Opinión: Caleao, una barbarie

EL anuncio del Gobierno central de la construcción de la presa de Caleao, en pleno parque de Redes, supone uno de los grandes despropósitos de la política hídrica nacional que afecta de forma sensible a Asturias, y supone el triunfo de los Montillas y Magdalenas sobre las Narbonas y, en Asturias, además de producir un grave desencuentro entre los dos socios de gobierno, supone afianzar los virreinatos de quienes antes eran dueños del carbón y ahora quieren serlo del agua. En una comunidad que pretende vender ‘Paraíso’ sobre el compromiso de la sostenibilidad, Caleao es una barbarie.

En una región con población decreciente y con una estructura económica basada cada vez más en los servicios y en las nuevas tecnologías, no tiene por qué aumentar sustancialmente el consumo de agua. Incluso, el progreso tecnológico podría contribuir eficazmente a reducirlo, como ocurre en otras regiones y países.

El hipotético aumento de la demanda de agua dependerá, como la de los demás bienes del mercado, de los precios que se apliquen, de la carga impositiva sobre ese bien y de los mensajes educativos y publicitarios que se reciban.

En Asturias el precio del agua al consumidor es bajo y podría darse el caso de que la tan temida escasez de agua se eliminase con pequeñas subidas de precio o de la carga impositiva que pesa sobre la misma (compensable con la bajada de otro tributo) o con una adecuada campaña publicitaria o de educación ambiental. Los consumidores casi siempre responden eficientemente a las señales del mercado tales como el precio o la publicidad.

Además habría que revisar el parque existente de infraestructuras hidráulicas y su estado actual. De todos es conocido que existen presas en la región, en las cuencas del Nalón-Narcea o el Navia, que no se usan habitualmente para facilitar agua de abastecimiento y que, con ciertas actuaciones de inversión o negociando la extinción o modificación de algunas concesiones, podrían facilitar caudales adicionales para el consumo. Y también es sabido que por las obsoletas tuberías de nuestras ciudades se pierde cada día un importante porcentaje de agua.

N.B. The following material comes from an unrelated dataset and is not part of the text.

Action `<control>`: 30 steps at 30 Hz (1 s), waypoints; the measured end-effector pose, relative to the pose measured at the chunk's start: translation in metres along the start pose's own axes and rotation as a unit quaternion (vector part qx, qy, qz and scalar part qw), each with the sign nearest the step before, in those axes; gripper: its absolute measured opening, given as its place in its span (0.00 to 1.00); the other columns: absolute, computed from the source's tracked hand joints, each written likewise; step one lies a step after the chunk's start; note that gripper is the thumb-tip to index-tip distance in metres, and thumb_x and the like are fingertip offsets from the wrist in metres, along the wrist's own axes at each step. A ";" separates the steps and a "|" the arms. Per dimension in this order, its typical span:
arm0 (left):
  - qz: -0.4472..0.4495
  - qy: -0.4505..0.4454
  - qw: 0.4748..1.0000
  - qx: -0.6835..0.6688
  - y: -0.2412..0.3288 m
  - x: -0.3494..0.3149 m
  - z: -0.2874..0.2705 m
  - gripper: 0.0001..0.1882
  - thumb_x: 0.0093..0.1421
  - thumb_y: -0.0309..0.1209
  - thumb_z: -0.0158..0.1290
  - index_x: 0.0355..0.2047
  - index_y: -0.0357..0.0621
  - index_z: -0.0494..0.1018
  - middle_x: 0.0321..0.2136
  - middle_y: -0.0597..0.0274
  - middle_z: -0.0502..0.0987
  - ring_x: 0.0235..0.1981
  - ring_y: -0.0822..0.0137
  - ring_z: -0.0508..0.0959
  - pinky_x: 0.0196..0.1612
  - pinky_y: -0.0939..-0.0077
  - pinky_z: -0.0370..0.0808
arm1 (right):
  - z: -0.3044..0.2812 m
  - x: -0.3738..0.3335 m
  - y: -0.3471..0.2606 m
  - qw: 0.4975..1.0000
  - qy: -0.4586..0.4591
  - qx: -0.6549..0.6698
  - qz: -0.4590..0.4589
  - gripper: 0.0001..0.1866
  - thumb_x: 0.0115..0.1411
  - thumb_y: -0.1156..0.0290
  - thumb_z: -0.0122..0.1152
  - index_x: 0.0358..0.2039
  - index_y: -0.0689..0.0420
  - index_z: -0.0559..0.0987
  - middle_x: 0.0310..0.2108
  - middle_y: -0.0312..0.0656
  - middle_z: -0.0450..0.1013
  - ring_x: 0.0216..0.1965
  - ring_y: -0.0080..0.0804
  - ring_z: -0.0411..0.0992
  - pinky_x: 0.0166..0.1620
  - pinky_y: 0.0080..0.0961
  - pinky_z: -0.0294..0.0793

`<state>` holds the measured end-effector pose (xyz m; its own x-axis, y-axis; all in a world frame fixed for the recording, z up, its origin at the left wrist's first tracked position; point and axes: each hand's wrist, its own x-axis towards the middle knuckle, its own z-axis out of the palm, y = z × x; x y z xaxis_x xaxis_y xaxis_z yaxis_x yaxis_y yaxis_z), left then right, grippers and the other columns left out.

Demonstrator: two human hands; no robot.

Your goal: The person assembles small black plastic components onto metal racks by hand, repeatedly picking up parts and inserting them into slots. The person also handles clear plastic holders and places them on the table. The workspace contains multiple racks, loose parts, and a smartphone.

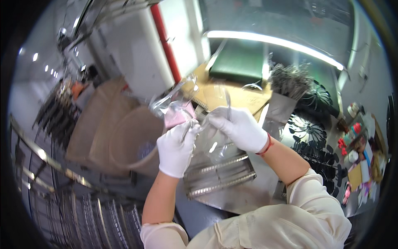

Existen en Asturias otras fuentes de recursos hídricos abundantes cuya utilización posiblemente tendría un menor coste ambiental y económico que la construcción de nuevas grandes presas. Ahí están las aguas subterráneas y la posible captación de nuevos manantiales. En el Plan Hidrológico se hacía referencia a esta cuestión y es un área que permitiría gastar el dinero en investigación en vez de hormigón. En Asturias llueve entre 150 y 200 días al año y aquí pueden faltar otras cosas, pero no agua. La distribución del poblamiento asturiano es una muestra evidente de ello.

Caleao sería un grave atentado a nuestra naturaleza. El valle de Caleao es un paraíso natural que merece ser conservado, en el que viven miles de animales y plantas y unos pocos seres humanos. Este alto valor natural ha sido reconocido por el Gobierno y el Parlamento regionales al declarar por Ley el territorio de Caso y Sobrescobio como parque natural de Redes.

No es alegable que la presa, redundará en beneficio de los habitantes del Parque y sus ayuntamientos. Esas obras benefician a las empresas o entidades que las ejecutan, las gestionan o las explotan. A los habitantes de Redes, a sus ayuntamientos, lo que les vendría bien serían políticas de desarrollo local y mejora de los servicios públicos que hoy se les niegan o regatean, y que tienen un coste mucho menor que las cifras millonarias que se barajan para las grandes infraestructuras. Políticas concretas que permitirían fijar la población joven y orientar a esos concejos por la vía del desarrollo sostenible.

Son actuaciones como ésta las que propiciarán en otoño (y si no al tiempo) la salida del grupo parlamentario socialista en el congreso de más de un diputado adscrito al mismo.